Task description
Lines holding the word "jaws": how many does the material below have? Answer with nothing but the number.

Task input
"""

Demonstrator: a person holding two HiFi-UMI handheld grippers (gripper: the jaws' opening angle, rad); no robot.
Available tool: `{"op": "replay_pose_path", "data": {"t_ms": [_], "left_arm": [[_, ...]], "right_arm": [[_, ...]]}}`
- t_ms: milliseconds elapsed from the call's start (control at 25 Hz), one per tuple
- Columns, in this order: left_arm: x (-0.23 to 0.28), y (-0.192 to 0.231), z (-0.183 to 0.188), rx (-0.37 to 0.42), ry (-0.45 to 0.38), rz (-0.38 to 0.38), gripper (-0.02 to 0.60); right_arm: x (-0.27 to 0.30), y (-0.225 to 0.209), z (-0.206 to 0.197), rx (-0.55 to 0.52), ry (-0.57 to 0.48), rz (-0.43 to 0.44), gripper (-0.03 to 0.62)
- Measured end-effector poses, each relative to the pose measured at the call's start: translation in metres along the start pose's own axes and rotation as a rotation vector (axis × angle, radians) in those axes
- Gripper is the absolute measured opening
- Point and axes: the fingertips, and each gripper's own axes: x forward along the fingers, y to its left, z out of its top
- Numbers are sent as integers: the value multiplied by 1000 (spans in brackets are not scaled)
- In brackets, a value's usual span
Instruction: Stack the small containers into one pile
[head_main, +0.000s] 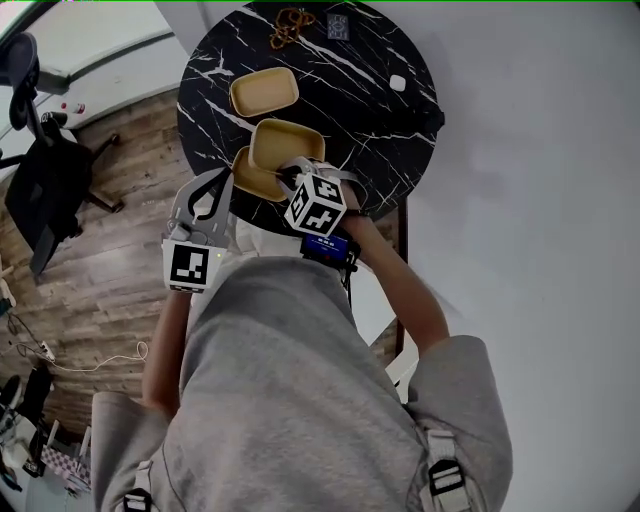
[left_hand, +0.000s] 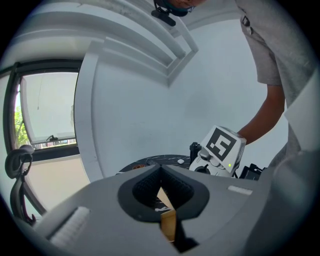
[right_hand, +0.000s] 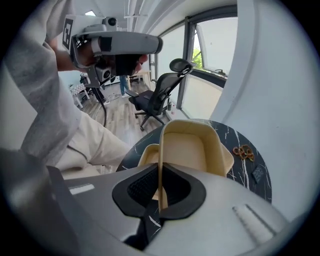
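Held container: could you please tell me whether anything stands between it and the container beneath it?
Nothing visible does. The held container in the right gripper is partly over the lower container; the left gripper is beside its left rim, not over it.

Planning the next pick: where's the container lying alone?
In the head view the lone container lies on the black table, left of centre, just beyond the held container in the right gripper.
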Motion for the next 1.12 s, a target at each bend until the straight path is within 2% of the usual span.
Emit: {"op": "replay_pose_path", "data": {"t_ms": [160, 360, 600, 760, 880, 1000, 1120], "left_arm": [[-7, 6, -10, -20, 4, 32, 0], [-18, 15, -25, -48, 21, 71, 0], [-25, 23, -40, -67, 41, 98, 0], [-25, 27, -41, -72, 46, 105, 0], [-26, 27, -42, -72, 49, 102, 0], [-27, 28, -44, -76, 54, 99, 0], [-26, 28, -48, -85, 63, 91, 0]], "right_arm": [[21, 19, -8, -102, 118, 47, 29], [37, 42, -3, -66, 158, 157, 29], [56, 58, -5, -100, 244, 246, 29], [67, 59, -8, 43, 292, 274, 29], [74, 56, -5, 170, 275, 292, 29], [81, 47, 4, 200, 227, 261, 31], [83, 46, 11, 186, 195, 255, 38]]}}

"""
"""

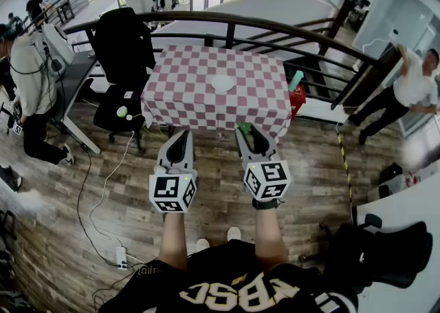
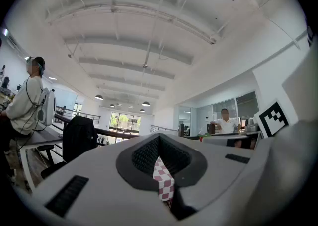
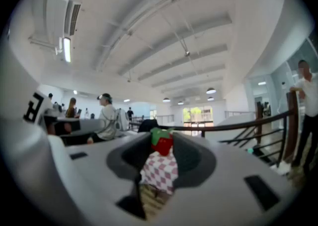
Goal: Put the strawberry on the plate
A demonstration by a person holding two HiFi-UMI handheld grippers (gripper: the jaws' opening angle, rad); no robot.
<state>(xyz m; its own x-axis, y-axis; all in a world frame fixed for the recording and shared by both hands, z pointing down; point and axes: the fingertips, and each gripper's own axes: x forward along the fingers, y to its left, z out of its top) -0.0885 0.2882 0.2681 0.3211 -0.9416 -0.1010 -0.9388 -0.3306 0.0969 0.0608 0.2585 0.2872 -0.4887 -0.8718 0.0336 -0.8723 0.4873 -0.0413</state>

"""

Task response
2